Like common stocks and other investments, preferred stocks have benefits and drawbacks. Here are some important things to consider before deciding if they're right for you.

Pros

  • Steady dividend payments: Preferred stocks typically pay fixed, recurring dividends. That can unlock a reliable income stream for investors.

  • Less volatility: While common stock prices can fluctuate wildly based on market conditions, preferred stock prices tend to be more stable.

  • Priority in the event of bankruptcy: If the company experiences a liquidation event like bankruptcy, bondholders will be paid out first. Preferred stock shareholders are next in line, ahead of investors who own common stock.

Cons

  • Weaker growth potential: If the company performs well and common stock prices soar, investors with preferred stock won't be positioned strongly to capitalize on that growth.

  • Interest rate risk: Similar to bonds, preferred stock prices tend to fall as interest rates increase (and vice versa). That can make them less valuable when rates are trending upward.

  • Income isn't guaranteed: If a preferred stock is callable, the issuer could force you to cash out your outstanding shares—cutting you off from future returns. It's also possible for a company to skip dividend payments with no obligation to make them up to shareholders.

Should I Buy Preferred Stocks?

The answer depends largely on your investment goals. Below are some important things to think about when evaluating preferred stock.

When Preferred Stock Might Be a Good Investment

  • You prefer regular income payments over potential gains
  • You want to be better protected if the company declares bankruptcy
  • You don't mind giving up voting rights in exchange for steady dividend payments

When Common Stock May Be a Better Option

  • Your main investment goal is long-term growth
  • Voting rights and corporate governance are important to you
  • You want stocks that can stay competitive with current market prices

How to Buy Preferred Stocks

If you're interested in preferred stocks, you can purchase them through a:

If researching individual stocks feels daunting, a preferred stock fund may be a better fit. That may be an exchange-traded fund (ETF) or mutual fund that focuses on preferred securities. These allow you to buy and hold groups of stocks, which can provide diversification and help minimize investment risk.

Frequently Asked Questions

Who Buys Preferred Stocks?

Anyone can buy preferred stocks, though they're most commonly held by institutional investors. These are professional investors who operate on behalf of larger institutions like banks, mutual funds or insurance companies.

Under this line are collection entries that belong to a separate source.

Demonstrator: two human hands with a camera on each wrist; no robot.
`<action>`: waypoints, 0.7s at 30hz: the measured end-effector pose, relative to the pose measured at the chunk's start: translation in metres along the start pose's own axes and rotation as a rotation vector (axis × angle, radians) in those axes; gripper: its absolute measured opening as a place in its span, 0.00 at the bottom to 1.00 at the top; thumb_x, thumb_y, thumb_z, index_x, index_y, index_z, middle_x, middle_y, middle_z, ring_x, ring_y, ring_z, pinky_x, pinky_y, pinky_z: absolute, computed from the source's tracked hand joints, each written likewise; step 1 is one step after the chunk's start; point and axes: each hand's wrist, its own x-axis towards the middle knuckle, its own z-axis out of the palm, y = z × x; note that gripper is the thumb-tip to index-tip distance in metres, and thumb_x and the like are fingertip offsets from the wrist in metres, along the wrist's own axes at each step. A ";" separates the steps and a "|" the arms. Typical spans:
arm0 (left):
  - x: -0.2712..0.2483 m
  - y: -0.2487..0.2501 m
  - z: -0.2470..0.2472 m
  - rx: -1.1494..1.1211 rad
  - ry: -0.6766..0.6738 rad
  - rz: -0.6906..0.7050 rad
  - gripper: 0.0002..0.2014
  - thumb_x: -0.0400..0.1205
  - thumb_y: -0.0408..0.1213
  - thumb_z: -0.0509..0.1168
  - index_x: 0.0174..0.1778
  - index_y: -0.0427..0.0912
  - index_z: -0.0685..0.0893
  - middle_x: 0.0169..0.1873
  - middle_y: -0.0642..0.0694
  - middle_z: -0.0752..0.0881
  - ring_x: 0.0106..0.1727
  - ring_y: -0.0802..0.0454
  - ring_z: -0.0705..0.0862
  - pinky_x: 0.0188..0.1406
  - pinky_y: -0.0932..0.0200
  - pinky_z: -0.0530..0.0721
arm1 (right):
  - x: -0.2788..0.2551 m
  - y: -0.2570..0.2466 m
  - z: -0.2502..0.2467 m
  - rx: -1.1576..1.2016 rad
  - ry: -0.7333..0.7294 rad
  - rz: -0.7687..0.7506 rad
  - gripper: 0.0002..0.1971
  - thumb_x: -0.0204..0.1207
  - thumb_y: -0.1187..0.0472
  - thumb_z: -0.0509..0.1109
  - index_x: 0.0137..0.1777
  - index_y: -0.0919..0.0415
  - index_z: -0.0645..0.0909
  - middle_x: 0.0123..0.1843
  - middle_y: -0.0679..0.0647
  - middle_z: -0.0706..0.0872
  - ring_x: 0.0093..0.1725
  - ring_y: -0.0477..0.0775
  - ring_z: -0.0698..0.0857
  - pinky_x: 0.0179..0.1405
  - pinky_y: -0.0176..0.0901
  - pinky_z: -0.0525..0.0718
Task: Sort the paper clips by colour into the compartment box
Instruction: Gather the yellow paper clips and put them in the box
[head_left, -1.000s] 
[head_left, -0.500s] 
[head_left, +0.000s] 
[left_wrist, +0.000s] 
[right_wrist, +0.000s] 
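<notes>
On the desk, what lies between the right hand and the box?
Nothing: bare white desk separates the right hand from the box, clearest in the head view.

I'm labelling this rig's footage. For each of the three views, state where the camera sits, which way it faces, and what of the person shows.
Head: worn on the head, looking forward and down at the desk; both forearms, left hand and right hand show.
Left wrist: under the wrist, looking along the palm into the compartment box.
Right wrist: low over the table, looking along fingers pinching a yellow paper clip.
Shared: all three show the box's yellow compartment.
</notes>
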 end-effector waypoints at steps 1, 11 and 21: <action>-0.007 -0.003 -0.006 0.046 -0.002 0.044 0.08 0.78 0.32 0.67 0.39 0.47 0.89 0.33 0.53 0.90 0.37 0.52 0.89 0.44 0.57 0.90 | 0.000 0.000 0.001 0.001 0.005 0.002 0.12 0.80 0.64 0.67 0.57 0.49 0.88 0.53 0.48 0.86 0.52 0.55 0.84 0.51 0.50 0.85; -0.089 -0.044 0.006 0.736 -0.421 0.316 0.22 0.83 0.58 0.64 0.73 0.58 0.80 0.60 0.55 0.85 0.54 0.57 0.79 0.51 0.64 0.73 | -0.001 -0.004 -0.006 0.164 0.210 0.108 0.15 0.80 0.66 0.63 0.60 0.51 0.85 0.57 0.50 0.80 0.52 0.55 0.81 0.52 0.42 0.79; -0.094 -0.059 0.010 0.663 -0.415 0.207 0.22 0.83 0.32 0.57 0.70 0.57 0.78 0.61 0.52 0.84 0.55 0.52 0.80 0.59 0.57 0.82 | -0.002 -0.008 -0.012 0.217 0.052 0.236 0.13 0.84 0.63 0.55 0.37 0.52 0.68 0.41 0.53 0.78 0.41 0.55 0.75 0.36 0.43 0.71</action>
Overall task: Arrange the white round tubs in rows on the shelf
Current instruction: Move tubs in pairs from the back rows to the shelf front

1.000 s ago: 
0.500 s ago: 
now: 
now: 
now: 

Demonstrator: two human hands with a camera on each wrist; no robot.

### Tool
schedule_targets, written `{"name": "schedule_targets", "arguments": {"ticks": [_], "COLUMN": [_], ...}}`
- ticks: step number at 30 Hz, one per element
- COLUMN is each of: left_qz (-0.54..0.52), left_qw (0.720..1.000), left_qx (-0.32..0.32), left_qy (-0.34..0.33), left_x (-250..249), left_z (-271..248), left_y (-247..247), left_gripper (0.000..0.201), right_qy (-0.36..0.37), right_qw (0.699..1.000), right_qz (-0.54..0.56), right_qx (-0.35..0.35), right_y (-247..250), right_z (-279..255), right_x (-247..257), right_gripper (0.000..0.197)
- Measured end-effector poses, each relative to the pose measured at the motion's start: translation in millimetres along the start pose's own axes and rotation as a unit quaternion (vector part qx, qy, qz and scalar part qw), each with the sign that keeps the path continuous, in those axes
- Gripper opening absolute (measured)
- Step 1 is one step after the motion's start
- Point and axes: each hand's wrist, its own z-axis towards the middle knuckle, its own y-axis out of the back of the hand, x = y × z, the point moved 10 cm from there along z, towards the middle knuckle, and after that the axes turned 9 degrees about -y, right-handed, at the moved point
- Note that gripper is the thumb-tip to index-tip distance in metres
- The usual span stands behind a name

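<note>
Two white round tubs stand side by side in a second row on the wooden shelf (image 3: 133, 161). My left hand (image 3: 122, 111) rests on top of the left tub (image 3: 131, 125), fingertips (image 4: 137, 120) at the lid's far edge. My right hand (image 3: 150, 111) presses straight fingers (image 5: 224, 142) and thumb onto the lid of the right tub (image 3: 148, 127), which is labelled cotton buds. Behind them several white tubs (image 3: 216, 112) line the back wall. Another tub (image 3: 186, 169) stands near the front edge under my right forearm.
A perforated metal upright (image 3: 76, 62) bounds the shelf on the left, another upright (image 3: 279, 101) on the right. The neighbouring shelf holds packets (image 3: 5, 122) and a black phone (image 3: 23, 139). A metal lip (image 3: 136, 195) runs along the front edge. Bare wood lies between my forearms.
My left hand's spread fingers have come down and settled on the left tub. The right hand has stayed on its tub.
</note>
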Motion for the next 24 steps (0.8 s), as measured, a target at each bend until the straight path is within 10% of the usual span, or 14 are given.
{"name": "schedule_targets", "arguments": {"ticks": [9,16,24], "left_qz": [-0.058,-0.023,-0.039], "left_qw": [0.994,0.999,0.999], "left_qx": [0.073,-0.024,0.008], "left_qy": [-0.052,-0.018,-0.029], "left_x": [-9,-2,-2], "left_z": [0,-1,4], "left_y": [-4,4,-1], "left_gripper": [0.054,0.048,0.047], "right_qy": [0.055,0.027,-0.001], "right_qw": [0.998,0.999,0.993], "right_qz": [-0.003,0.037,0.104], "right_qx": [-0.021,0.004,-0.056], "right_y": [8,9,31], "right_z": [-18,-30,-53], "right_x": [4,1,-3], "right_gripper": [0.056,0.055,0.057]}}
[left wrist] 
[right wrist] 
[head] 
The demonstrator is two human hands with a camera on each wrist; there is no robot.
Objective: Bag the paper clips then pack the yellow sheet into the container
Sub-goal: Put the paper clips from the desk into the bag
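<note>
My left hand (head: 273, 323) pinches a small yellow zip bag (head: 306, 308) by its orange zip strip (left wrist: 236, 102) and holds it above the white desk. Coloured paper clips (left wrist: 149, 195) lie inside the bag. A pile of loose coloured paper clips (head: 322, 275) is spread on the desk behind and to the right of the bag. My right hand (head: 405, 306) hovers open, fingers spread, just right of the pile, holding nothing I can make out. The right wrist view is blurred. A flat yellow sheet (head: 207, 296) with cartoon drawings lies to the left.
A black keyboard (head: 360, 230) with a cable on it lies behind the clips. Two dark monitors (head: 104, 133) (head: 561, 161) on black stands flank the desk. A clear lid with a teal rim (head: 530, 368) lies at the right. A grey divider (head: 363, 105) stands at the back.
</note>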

Does Preferred Stock Have Voting Rights?

Unlike common stock, preferred stock generally does not give shareholders voting rights.

What Is a Convertible Preferred Stock?

This operates like a regular preferred stock, but shareholders have the option to trade it in for a certain amount of common shares. That can allow investors to take advantage of growth periods.

What's the Difference Between Preferred Stocks and Bonds?

Like preferred stocks, bonds can provide steady income with less risk than traditional stock investing. Bonds and preferred stocks are also affected by interest rates in similar ways. However, they do have some noteworthy differences:

  • Bonds don't provide equity. Purchasing a bond is like extending a loan. The issuer is obligated to repay you, with interest. That makes you a debt holder and doesn't buy you an ownership position.
  • Bonds are safer than preferred stocks. If a company faces bankruptcy, bondholder payments will take priority over preferred stock payments.
  • Preferred stocks typically offer better returns. Dividend payments from preferred stock may be higher than corporate bond yields.

The Bottom Line

Preferred stock is a unique type of asset that sort of functions like a stock and a bond rolled into one. They can provide regular income, thanks to fixed dividend payments, but growth potential is often limited. Your investment goals will ultimately determine if preferred stock belongs in your portfolio.